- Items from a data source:
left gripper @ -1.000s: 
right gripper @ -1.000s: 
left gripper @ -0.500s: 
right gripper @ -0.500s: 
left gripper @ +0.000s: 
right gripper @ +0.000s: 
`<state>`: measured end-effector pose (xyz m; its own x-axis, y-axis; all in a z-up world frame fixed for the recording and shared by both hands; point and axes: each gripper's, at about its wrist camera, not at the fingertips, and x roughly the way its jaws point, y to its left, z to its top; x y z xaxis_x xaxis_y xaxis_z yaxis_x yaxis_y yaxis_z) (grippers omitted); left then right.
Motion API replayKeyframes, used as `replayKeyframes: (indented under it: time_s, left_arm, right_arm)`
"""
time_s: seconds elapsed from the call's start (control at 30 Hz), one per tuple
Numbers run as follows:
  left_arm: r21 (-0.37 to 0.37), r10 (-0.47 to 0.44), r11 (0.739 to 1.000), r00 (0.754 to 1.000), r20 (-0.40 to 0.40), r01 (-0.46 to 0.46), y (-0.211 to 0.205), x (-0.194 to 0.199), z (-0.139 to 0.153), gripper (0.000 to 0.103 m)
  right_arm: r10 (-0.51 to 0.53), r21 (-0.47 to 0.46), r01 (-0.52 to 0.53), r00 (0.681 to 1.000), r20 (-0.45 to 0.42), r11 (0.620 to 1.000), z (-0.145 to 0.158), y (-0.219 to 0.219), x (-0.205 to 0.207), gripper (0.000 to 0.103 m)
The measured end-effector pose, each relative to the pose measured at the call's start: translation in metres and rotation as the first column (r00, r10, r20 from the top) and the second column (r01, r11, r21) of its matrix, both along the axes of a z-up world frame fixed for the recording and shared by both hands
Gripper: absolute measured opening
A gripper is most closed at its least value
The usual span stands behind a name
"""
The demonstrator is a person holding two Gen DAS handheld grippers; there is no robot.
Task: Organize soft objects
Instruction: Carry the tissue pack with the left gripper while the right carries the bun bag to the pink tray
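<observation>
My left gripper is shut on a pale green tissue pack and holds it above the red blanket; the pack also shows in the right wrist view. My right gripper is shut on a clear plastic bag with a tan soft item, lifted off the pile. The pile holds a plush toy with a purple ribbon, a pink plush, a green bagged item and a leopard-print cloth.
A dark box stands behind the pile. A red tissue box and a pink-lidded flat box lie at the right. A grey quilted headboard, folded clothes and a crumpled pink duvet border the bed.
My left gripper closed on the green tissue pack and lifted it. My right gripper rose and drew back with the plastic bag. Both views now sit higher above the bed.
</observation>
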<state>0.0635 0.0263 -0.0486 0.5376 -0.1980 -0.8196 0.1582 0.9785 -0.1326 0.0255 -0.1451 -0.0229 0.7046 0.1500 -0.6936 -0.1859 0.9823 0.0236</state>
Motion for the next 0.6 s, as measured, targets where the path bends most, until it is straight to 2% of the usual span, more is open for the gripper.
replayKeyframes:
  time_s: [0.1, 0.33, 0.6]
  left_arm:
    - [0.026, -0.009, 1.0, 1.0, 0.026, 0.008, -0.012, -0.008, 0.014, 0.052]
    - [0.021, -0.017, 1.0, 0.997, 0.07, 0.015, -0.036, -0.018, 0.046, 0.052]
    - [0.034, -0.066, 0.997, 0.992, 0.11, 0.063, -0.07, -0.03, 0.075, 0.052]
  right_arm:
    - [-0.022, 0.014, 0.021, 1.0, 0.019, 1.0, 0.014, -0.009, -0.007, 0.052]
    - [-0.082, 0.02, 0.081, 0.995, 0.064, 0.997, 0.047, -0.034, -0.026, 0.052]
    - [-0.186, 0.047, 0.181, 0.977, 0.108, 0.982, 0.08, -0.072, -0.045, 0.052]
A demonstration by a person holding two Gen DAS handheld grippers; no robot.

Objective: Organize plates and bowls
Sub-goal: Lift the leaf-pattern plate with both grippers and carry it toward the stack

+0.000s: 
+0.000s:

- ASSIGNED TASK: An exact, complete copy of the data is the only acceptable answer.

- RESULT FOR THIS TASK:
left gripper @ -1.000s: 
right gripper @ -1.000s: 
left gripper @ -0.500s: 
right gripper @ -0.500s: 
left gripper @ +0.000s: 
right gripper @ +0.000s: 
`<state>`: measured end-effector pose (xyz m; its own x-axis, y-axis; all in a z-up world frame fixed for the recording and shared by both hands; point and axes: each gripper's, at about its wrist camera, not at the fingertips, and x roughly the way its jaws point, y to its left, z to its top; x y z xaxis_x xaxis_y xaxis_z yaxis_x yaxis_y yaxis_z) (grippers omitted); left then right.
Motion API replayKeyframes, used as `replayKeyframes: (indented under it: time_s, left_arm, right_arm)`
"""
time_s: seconds elapsed from the call's start (control at 30 Hz), one per tuple
Numbers run as follows:
  left_arm: r21 (-0.37 to 0.37), r10 (-0.47 to 0.44), r11 (0.739 to 1.000), r00 (0.754 to 1.000), r20 (-0.40 to 0.40), r01 (-0.46 to 0.46), y (-0.211 to 0.205), x (-0.194 to 0.199), z (-0.139 to 0.153), gripper (0.000 to 0.103 m)
  right_arm: r10 (-0.51 to 0.53), r21 (-0.47 to 0.46), r01 (-0.52 to 0.53), r00 (0.681 to 1.000), r20 (-0.45 to 0.42), r11 (0.620 to 1.000), z (-0.145 to 0.158), y (-0.219 to 0.219), x (-0.205 to 0.207), gripper (0.000 to 0.103 m)
The measured end-effector pose, each relative to the pose measured at the call's start: translation in metres and rotation as the first column (r00, r10, r20 from the top) and the second column (r01, r11, r21) of its matrix, both along the axes of a z-up world frame fixed for the recording and shared by both hands
Gripper: absolute measured opening
A gripper is most closed at its least value
The usual span stands behind a name
"""
The demonstrator is a person holding two Gen DAS handheld grippers; there is no robot.
Task: Organize soft objects
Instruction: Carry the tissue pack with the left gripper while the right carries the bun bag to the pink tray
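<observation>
My left gripper is shut on a pale green tissue pack and holds it above the red blanket; the pack also shows in the right wrist view. My right gripper is shut on a clear plastic bag with a tan soft item, lifted off the pile. The pile holds a plush toy with a purple ribbon, a pink plush, a green bagged item and a leopard-print cloth.
A dark box stands behind the pile. A red tissue box and a pink-lidded flat box lie at the right. A grey quilted headboard, folded clothes and a crumpled pink duvet border the bed.
My left gripper closed on the green tissue pack and lifted it. My right gripper rose and drew back with the plastic bag. Both views now sit higher above the bed.
</observation>
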<state>0.0635 0.0263 -0.0486 0.5376 -0.1980 -0.8196 0.1582 0.9785 -0.1326 0.0255 -0.1451 -0.0229 0.7046 0.1500 -0.6936 -0.1859 0.9823 0.0236</state>
Motion for the next 0.6 s, as measured, targets where the path bends most, until it is straight to 2% of the usual span, more is open for the gripper.
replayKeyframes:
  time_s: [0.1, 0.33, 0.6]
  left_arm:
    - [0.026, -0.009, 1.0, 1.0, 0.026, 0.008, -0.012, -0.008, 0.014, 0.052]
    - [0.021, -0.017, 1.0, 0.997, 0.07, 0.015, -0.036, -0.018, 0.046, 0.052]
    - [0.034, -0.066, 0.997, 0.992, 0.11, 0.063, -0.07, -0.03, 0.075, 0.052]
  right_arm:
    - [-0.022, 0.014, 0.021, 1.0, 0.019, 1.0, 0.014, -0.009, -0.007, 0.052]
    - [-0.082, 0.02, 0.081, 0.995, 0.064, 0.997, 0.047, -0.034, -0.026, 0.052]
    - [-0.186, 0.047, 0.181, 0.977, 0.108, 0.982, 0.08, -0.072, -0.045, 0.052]
A demonstration by a person holding two Gen DAS handheld grippers; no robot.

Objective: Organize plates and bowls
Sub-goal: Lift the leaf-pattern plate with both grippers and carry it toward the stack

+0.000s: 
+0.000s:

No more output is required.